Exercise |
Transcribe the data verbatim and drop its images.
▼▼▼
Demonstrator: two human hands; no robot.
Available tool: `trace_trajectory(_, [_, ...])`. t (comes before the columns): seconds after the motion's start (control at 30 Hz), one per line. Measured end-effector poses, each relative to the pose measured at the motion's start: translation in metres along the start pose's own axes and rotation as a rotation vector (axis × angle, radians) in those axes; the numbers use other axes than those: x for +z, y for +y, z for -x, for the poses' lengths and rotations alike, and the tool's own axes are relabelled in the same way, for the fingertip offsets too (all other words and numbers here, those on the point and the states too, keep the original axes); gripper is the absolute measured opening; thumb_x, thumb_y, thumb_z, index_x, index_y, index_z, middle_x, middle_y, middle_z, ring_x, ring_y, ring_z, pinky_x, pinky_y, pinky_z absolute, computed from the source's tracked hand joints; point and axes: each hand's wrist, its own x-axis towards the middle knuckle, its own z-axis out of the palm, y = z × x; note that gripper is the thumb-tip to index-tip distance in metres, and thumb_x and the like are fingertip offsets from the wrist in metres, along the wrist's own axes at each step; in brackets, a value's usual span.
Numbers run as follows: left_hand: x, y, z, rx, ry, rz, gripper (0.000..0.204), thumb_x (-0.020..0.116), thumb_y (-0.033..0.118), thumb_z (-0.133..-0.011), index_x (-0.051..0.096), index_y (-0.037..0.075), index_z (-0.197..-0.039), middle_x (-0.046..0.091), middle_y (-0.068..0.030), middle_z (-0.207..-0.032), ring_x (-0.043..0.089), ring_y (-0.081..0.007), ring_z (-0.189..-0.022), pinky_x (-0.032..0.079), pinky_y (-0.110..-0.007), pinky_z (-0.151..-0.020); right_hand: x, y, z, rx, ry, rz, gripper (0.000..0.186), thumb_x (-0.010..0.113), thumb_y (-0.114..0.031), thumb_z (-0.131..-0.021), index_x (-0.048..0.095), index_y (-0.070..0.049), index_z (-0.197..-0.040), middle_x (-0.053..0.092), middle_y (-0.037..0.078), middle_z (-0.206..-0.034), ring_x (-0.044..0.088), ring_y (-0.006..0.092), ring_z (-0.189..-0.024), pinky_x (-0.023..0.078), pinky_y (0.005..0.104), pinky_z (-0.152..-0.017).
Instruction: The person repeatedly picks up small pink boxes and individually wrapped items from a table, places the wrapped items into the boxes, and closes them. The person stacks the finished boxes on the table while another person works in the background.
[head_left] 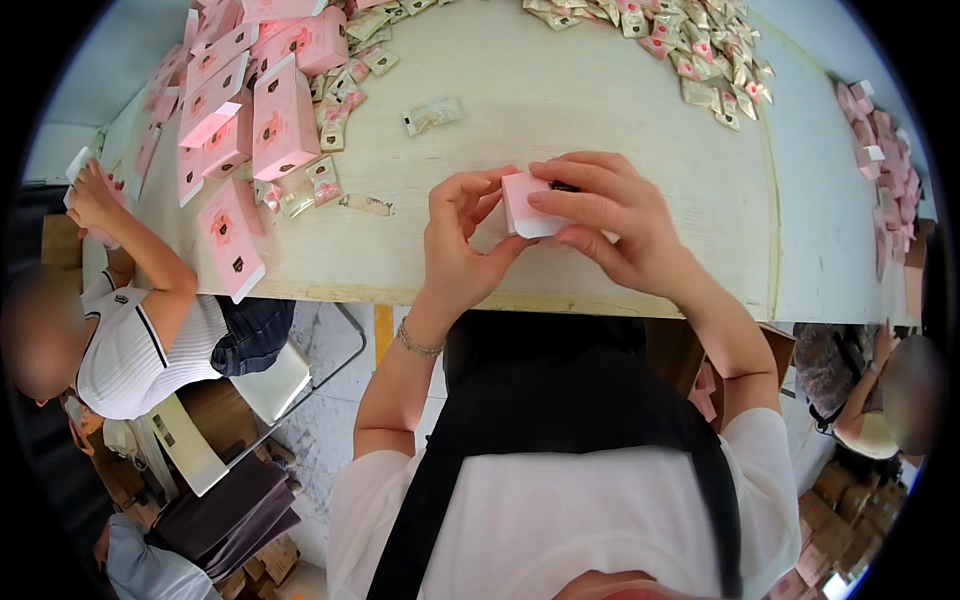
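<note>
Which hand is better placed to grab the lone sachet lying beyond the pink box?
Left, probably. The lone sachet lies up-left of the small pink box; the left hand is nearer, while the right hand covers the box.

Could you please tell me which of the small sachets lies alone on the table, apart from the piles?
The pale sachet lying by itself mid-table, above the left hand, between both heaps.

One head-worn fisheye view looks steeply down over the wearer's chest onto the table (560, 90), close above both hands; table edges bend toward the rim, from nine to three o'clock.
</note>
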Motion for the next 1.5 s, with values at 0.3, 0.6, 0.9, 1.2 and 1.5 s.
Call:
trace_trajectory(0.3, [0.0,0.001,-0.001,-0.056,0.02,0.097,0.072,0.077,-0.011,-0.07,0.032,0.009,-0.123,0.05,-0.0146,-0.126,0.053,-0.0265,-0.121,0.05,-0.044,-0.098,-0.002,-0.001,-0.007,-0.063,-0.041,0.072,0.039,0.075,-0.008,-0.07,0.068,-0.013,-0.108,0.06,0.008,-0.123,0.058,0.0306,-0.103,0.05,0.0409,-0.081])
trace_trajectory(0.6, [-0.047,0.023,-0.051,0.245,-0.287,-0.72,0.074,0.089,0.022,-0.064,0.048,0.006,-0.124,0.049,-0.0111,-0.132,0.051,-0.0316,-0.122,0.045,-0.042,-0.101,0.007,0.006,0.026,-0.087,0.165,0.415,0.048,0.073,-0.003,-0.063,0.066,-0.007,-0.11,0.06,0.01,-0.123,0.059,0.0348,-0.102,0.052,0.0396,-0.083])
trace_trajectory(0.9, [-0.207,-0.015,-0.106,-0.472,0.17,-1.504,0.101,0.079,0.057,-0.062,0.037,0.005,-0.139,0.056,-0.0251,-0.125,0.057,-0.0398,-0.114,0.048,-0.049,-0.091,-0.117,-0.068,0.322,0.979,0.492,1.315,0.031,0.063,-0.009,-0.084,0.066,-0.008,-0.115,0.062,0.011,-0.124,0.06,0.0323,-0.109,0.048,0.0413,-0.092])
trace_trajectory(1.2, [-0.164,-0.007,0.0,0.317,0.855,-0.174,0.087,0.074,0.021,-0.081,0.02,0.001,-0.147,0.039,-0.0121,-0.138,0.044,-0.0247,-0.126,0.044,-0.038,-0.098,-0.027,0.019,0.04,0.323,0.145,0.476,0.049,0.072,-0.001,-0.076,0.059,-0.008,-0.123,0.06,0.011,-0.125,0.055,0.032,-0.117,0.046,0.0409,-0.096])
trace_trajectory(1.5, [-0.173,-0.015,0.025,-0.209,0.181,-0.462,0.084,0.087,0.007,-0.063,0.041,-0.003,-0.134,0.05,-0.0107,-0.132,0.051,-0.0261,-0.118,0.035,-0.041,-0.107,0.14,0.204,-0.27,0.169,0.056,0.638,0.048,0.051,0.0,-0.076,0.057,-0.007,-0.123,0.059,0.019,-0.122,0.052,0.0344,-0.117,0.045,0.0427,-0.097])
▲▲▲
Task answer |
Demonstrator: two human hands; no robot.
Available tool: `trace_trajectory(_, [_, ...])`. t (comes before the columns): seconds after the motion's start (control at 30 Hz), one per line. Measured end-effector poses, each relative to the pose measured at the motion's start: translation in metres along the start pose's own axes and rotation as a rotation vector (axis × angle, radians) in those axes; the numbers use other axes than those: x for +z, y for +y, z for -x, for the poses' lengths and rotations alike, and the tool's own axes are relabelled in the same way, for the fingertip offsets too (all other words and numbers here, those on the point and the states too, keep the original axes); gripper is the absolute measured opening; thumb_x, thumb_y, thumb_z, index_x, index_y, index_z, middle_x, middle_y, middle_z, ring_x, ring_y, ring_z, pinky_x, pinky_y, pinky_z absolute, computed from the source's tracked hand joints; point and axes: each hand's wrist, its own x-axis towards the middle knuckle, its own z-axis out of the palm, y = z × x; note that gripper is the thumb-tip to index-tip distance in metres, and thumb_x and the like are fingertip offsets from the wrist in metres, along the wrist's own axes at each step; in brackets, a value's usual span.
Numbers run as follows: left_hand: x, y, z, rx, ry, rz, gripper (0.000..0.204), thumb_x (-0.020..0.116), thumb_y (-0.033..0.118), thumb_z (-0.133..-0.011), index_x (-0.051..0.096), index_y (-0.037..0.075), index_z (-0.197..-0.039), middle_x (-0.046..0.091), middle_y (-0.068..0.030), middle_z (-0.207..-0.032), ring_x (-0.043..0.089), ring_y (-0.081..0.007), ring_z (-0.189..-0.022), pinky_x (-0.032..0.079), pinky_y (-0.110..-0.007), pinky_z (-0.151..-0.020); right_hand: x, y, z, rx, ry, rz, gripper (0.000..0.186), thumb_x (-0.010..0.113), thumb_y (-0.114..0.031), thumb_z (-0.131..-0.021), index_x (-0.048..0.095), index_y (-0.070..0.049), index_z (-0.197..-0.040), middle_x (-0.053..0.092), middle_y (-0.037..0.078), middle_z (-0.206..-0.034), ring_x (-0.044..0.088), ring_y (-0.006..0.092), ring_z (-0.189..-0.024), pinky_x (-0.023..0.078), pinky_y (0.005..0.104), pinky_z (-0.152..-0.017).
Instruction: The person repeatedly picks up small pink boxes and individually wrapped items from a table, places the wrapped items into the boxes, and closes them. The person stacks the finished boxes on the table while another person works in the background.
[head_left] 
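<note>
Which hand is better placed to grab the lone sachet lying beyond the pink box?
Left, probably. The lone sachet lies up-left of the small pink box; the left hand is nearer, while the right hand covers the box.

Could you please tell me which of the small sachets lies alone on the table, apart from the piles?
The pale sachet lying by itself mid-table, above the left hand, between both heaps.

One head-worn fisheye view looks steeply down over the wearer's chest onto the table (560, 90), close above both hands; table edges bend toward the rim, from nine to three o'clock.
</note>
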Motion for the next 1.5 s, with values at 0.3, 0.6, 0.9, 1.2 and 1.5 s.
Call:
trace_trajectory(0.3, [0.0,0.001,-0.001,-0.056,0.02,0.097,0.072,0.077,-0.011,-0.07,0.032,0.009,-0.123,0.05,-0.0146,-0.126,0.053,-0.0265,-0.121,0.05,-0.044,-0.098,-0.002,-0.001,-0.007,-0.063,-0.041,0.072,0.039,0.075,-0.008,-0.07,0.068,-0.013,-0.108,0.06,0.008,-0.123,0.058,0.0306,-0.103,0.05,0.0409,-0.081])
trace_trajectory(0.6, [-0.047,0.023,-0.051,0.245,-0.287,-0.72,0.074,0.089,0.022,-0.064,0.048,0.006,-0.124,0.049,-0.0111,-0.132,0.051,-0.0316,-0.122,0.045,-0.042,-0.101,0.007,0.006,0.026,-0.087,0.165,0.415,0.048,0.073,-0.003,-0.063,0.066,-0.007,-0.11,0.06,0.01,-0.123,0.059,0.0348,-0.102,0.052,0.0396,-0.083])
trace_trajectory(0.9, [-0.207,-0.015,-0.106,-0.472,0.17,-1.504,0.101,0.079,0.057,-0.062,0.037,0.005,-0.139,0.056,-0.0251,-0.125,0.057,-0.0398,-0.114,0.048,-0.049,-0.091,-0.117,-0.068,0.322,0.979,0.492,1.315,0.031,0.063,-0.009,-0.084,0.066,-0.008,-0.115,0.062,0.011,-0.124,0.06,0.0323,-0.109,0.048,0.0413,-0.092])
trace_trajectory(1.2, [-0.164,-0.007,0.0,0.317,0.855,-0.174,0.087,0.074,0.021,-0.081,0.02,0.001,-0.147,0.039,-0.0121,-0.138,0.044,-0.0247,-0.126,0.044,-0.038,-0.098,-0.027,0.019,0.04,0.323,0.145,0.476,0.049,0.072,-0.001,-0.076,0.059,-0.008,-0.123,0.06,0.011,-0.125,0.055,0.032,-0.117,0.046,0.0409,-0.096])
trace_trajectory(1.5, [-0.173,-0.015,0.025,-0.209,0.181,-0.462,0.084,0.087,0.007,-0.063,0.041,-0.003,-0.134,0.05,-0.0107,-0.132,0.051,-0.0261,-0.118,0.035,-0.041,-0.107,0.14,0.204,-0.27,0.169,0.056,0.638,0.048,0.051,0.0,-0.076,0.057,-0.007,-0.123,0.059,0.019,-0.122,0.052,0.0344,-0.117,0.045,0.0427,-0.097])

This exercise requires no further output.